[Stored data]:

^^^^

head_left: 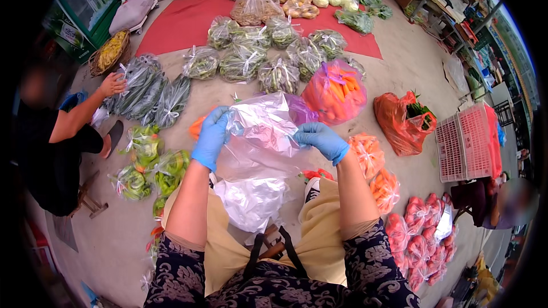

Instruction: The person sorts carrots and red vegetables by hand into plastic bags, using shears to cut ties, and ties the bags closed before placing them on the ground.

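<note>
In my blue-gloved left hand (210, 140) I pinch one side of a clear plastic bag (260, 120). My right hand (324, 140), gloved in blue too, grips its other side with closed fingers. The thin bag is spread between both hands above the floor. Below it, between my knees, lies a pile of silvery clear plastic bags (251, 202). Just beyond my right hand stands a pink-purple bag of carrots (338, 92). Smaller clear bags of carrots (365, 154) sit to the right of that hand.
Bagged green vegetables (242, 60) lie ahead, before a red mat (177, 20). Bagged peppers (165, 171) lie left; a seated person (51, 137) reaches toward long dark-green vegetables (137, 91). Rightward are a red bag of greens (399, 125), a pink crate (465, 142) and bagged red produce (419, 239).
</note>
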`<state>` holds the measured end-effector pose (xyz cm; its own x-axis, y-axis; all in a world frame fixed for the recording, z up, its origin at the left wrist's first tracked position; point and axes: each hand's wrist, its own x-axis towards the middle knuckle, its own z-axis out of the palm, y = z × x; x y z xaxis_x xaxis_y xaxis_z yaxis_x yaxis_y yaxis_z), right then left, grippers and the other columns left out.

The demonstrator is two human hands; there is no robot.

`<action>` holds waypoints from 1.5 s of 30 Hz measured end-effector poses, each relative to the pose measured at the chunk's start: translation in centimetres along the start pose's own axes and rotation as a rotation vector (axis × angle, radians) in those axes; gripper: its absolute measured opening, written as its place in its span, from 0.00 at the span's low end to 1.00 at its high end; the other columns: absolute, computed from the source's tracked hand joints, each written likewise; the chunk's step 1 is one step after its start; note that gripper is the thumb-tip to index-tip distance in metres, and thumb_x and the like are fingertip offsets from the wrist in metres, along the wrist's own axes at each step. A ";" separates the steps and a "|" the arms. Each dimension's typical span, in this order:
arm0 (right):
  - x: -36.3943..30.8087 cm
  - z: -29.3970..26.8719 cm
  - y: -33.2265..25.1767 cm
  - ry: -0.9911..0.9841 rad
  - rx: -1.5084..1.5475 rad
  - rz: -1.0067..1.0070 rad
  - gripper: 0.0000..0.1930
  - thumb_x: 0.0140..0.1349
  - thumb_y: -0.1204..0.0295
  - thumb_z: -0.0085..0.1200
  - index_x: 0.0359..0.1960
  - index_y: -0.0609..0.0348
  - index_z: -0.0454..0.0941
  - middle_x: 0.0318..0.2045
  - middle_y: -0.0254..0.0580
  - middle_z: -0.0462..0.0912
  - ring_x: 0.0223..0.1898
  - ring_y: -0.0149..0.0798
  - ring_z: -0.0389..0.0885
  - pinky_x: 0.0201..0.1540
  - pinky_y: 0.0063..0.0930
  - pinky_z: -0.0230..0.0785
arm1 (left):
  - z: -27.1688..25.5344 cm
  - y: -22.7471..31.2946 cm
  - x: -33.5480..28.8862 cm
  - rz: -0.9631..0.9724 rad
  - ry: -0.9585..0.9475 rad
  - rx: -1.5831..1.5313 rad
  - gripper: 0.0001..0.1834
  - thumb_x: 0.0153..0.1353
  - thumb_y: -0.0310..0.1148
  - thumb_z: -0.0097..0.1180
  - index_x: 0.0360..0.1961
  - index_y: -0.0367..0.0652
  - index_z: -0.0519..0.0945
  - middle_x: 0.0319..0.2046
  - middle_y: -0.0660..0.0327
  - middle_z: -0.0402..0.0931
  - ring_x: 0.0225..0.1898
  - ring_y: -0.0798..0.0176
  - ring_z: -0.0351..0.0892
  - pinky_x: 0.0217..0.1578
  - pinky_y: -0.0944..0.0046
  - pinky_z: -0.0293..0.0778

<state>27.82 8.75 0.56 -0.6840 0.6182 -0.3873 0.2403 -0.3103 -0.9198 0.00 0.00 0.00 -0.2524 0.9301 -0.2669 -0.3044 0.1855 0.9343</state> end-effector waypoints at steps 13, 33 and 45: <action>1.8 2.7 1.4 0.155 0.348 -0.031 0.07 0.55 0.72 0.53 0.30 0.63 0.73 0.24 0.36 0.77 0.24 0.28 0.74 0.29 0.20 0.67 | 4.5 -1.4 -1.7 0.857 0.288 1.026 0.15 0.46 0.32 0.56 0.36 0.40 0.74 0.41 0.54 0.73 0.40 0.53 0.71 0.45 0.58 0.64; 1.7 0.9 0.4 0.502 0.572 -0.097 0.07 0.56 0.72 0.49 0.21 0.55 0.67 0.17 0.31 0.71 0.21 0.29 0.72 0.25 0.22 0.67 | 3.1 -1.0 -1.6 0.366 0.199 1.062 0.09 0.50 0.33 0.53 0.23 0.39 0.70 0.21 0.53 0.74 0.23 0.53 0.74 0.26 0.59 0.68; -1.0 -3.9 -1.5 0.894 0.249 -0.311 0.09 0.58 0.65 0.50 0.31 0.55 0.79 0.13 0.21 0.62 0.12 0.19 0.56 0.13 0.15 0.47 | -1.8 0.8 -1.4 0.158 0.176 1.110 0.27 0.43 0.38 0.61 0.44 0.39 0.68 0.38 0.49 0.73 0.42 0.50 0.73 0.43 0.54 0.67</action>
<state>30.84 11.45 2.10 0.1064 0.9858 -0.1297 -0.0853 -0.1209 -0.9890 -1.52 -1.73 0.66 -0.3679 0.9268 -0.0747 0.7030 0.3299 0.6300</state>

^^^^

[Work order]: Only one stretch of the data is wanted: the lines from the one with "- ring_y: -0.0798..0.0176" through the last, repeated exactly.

[Expected answer]:
  - ring_y: -0.0798..0.0176
  - ring_z: -0.0351..0.0892
  - pinky_x: 0.0217..0.1578
  - pinky_y: -0.0944..0.0046
  - pinky_z: -0.0293..0.0778

<state>27.82 8.75 0.56 -0.6840 0.6182 -0.3873 0.2403 -0.3103 -0.9198 0.00 0.00 0.00 -0.2524 0.9301 -0.2669 -0.3044 0.1855 0.9343</state> end-effector waypoints at steps 13, 33 and 45: <action>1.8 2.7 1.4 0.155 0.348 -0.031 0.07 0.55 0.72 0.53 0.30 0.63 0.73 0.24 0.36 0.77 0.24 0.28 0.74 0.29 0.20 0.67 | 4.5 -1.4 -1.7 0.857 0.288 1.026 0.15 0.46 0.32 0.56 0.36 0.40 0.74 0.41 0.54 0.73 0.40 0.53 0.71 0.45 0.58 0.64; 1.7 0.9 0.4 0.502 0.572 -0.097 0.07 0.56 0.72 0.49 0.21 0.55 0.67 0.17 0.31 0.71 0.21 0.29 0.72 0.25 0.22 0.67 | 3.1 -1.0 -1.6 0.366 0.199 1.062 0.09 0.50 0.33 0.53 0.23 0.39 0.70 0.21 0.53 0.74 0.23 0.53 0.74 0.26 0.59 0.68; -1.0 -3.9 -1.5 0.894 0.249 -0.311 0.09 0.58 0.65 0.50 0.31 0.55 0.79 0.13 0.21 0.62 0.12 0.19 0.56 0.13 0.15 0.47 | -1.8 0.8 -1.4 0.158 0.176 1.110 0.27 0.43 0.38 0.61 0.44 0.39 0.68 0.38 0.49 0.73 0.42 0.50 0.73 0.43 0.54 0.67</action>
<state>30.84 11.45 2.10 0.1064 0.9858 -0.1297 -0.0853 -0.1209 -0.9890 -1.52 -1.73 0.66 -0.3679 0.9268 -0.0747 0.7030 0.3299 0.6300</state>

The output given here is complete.